### About this exercise
Write out exactly, and only, the lines below from the line with "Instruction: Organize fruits" through the line with "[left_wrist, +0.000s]"; pictures do not belong in the copy.

### Data to use
________________________________________

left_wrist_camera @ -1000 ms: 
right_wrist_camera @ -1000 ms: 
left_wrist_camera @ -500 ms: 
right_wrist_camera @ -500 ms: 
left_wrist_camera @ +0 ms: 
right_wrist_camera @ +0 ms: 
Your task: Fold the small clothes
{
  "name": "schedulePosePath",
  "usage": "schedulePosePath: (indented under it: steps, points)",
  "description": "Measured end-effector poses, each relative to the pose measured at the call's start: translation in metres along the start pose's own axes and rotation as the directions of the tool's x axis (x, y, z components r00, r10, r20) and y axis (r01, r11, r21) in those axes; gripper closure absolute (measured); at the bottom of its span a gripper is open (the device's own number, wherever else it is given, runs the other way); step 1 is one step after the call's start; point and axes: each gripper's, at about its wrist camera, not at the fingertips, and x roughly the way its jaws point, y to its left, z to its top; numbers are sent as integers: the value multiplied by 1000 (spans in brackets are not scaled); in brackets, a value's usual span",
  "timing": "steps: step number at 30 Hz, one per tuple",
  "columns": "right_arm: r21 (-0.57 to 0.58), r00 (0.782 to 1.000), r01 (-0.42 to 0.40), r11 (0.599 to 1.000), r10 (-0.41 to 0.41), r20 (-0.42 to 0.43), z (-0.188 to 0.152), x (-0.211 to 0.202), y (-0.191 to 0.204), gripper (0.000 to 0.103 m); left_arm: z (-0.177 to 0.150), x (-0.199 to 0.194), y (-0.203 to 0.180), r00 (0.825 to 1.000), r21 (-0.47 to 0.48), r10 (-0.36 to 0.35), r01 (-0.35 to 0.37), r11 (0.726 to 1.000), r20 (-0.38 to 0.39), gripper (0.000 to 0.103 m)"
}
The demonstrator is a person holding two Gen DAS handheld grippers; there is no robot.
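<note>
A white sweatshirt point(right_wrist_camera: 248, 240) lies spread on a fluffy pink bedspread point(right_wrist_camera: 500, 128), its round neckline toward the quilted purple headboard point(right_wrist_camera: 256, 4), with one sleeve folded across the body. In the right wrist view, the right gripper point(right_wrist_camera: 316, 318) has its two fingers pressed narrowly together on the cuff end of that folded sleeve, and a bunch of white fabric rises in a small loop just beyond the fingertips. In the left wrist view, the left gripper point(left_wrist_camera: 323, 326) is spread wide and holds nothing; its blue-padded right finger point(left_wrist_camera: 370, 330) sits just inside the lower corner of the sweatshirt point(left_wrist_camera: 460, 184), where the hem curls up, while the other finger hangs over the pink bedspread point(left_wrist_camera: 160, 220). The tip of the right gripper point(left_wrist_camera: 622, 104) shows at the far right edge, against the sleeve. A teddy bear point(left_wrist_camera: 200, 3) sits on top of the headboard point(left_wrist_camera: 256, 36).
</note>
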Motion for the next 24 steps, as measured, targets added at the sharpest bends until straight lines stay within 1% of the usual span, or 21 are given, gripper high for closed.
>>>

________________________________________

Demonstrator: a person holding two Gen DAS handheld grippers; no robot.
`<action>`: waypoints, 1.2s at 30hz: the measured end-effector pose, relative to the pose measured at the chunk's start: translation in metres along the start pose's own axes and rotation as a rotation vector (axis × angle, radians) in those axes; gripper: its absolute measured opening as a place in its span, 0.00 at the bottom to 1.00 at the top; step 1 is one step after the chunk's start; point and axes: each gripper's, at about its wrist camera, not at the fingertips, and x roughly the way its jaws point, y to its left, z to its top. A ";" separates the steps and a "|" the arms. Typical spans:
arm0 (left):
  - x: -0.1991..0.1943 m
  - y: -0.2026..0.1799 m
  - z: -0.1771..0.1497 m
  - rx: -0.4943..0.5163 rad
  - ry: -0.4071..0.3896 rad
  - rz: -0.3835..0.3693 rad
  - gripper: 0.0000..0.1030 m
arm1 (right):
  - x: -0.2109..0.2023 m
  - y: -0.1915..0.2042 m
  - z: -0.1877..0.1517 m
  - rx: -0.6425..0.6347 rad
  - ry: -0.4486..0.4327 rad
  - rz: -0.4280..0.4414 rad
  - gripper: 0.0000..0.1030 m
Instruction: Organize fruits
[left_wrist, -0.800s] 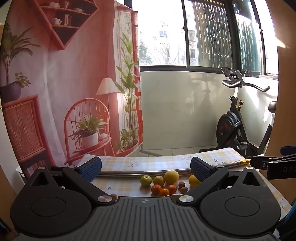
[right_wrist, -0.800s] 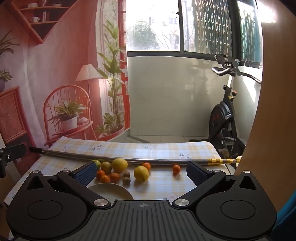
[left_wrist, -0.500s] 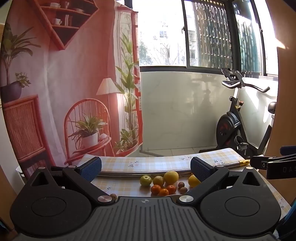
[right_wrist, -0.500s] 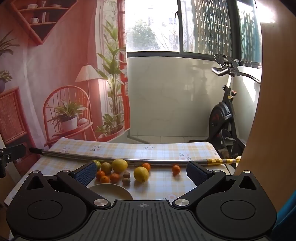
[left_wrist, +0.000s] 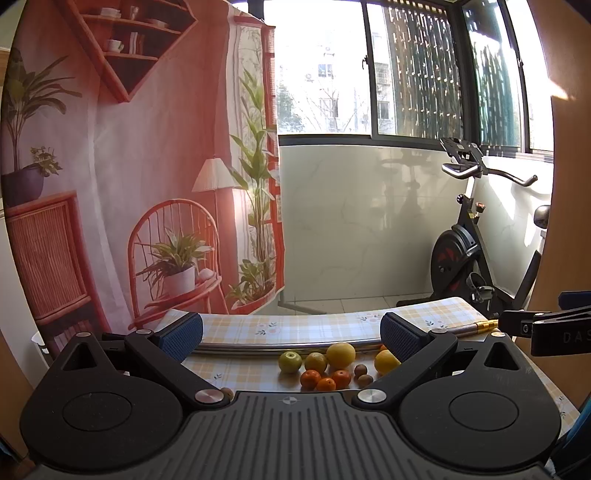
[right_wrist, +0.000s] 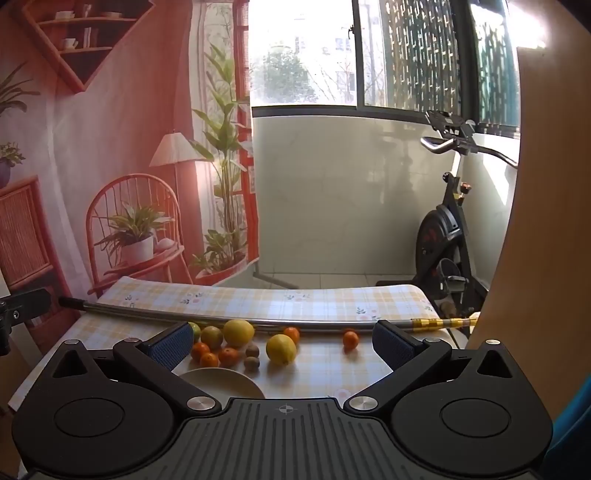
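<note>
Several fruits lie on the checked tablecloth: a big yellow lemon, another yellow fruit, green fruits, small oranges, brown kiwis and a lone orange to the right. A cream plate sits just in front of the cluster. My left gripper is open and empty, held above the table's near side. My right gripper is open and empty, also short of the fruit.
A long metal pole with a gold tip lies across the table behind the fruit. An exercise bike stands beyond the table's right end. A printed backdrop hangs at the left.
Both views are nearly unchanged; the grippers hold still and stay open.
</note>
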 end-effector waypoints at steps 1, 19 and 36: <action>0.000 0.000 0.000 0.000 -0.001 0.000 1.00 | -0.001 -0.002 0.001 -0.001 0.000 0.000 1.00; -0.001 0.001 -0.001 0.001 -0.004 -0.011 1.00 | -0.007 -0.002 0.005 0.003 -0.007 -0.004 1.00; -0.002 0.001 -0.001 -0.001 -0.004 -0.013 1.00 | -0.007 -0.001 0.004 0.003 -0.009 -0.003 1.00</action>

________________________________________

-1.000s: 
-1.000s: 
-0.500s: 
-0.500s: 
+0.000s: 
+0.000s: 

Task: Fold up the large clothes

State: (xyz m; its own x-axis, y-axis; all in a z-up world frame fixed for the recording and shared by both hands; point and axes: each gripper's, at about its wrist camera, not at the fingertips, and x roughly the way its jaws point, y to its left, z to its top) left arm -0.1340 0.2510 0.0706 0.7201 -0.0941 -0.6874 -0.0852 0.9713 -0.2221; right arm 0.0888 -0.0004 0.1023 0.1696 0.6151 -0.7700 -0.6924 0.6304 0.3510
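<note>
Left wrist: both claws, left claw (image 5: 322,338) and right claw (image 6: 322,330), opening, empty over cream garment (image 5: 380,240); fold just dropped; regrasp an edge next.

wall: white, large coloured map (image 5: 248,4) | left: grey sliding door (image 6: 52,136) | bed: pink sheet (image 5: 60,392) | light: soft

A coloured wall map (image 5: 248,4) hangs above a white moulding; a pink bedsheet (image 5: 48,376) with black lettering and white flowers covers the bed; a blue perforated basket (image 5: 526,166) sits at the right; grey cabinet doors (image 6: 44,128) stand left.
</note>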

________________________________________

### Result of the task
Instruction: Organize fruits
[left_wrist, -0.800s] 
[right_wrist, -0.800s] 
[left_wrist, -0.500s] 
[right_wrist, -0.500s] 
[left_wrist, +0.000s] 

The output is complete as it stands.